# Work instructions
Reproduce the whole listing word for word. Leave every image out.

# Information shown
>>>>>

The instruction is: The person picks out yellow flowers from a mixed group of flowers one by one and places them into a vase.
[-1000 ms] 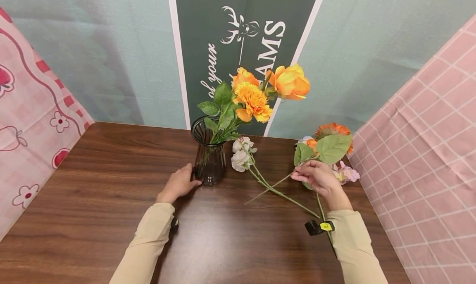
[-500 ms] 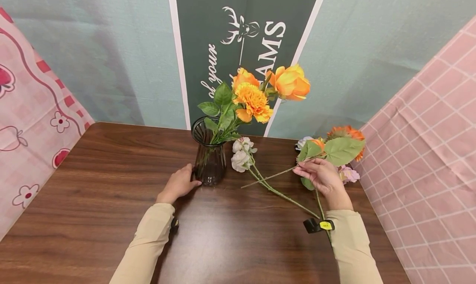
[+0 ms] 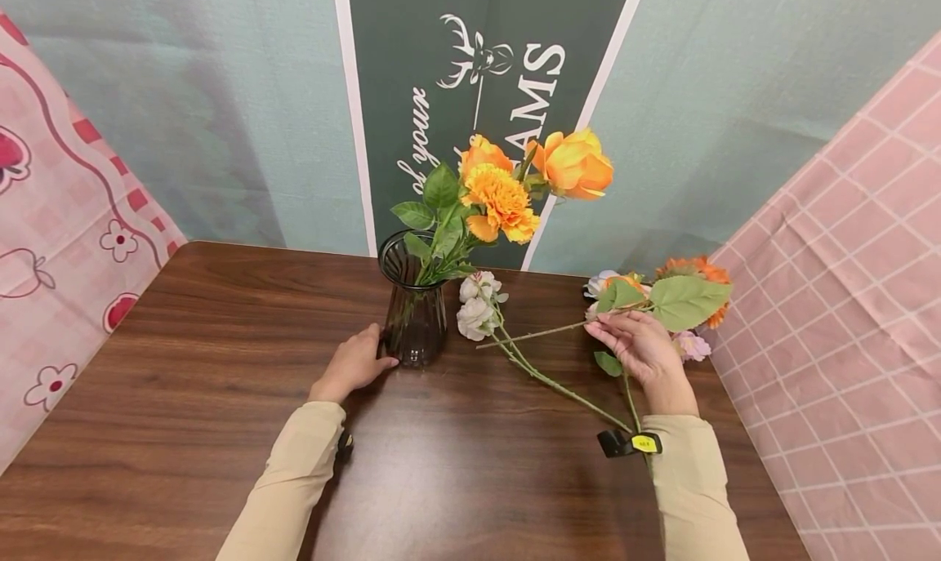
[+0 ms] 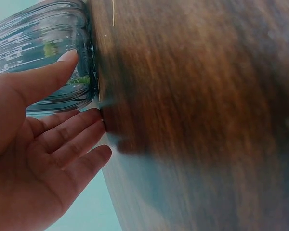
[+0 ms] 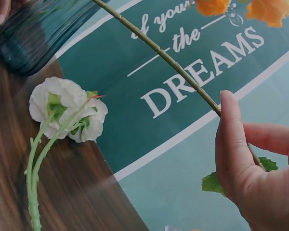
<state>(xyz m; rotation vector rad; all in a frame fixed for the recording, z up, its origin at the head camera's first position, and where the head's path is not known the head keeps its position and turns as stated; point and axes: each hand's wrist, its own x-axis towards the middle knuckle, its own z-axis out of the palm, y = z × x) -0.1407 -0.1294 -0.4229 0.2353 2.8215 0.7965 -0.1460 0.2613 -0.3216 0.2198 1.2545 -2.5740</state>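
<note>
Head cam's up top, facing forward and down, wall cloth [image 3: 397,79] at 12 o'clock. Left wrist cam's close on the left hand [image 4: 43,168], rolled sideways (tabletop [image 4: 192,96] basically on end), vase [image 4: 43,53] at 10 o'clock. Right wrist cam faces the same cloth, vase also at 10 o'clock, and shares the white flowers [image 3: 476,318] with head.
</note>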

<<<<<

# Your solution
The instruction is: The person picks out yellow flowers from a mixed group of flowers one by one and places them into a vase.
[-1000 ms] 
[-500 ms] 
[+0 ms] 
[+0 ms] 
[+0 ms] 
<state>(xyz m; rotation vector rad; all in a frame fixed for the recording, z up, its origin at the head camera's first position, and where the head's path is not known the head keeps its position and turns as stated; point and axes: each hand's wrist, its own x-axis towards the middle knuckle, its own z-axis out of the palm, y = z × x) -0.1407 -0.1294 -0.4229 0.2353 2.8215 0.7965 -0.1460 0.2613 -0.3216 0.2198 1.2545 -2.5740</state>
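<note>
Head cam's up top, facing forward and down, wall cloth [image 3: 397,79] at 12 o'clock. Left wrist cam's close on the left hand [image 4: 43,168], rolled sideways (tabletop [image 4: 192,96] basically on end), vase [image 4: 43,53] at 10 o'clock. Right wrist cam faces the same cloth, vase also at 10 o'clock, and shares the white flowers [image 3: 476,318] with head.
</note>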

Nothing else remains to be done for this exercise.